Oh my gods…
She wouldn’t hurt herself, would she?
“She’s fine,” Penn reassured, placing a hand on my upper arm, squeezing when I didn’t stop searching for injuries, for some sort of self-harm.
I willed back the panic and cleared my mind, thinking through rationally. My senses sharpened, and when I heard Nelle’s almost imperceptible shallow breaths and saw the towel slowly move up and down with the rise and fall of her chest, I let out a puff of air in relief.

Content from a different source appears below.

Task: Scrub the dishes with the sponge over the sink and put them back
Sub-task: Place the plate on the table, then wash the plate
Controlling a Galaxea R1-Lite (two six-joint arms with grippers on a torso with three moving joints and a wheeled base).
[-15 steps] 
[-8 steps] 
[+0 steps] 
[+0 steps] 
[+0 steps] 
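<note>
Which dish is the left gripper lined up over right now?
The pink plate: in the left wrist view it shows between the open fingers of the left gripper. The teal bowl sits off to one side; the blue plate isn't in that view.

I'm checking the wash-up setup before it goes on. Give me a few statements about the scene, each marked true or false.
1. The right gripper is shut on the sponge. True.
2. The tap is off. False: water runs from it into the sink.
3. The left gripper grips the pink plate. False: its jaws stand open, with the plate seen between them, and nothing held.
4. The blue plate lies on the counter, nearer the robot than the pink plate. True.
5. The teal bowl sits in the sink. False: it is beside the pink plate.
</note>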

Penn suddenly realized her hand lingered on my arm. She jerked her hand away as if she’d accidentally touched something red-hot, a flicker of unease crossing her expression. I wondered if she thought she’d overstepped her place. Other Houses might have reprimanded her for the overly familiar touch, butthat wasn’t how we treated our staff. Another distinction that separated us from other Houses. They had servants, we had staff, and it was a distinction that united us as one. Penn had been a valuable member of our household for several years now, an unusual and rare addition.
She tucked the towel around Nelle’s body and sat back on her heels. “I found her here, asleep. She must have been exhausted with everything that’s happened…” The words drifted apart as she glanced away, her long lashes fluttering as she fell into thought, pondering, more than likely, the knowledge that would have already been passed along our staff—that Nelle was a wyrm.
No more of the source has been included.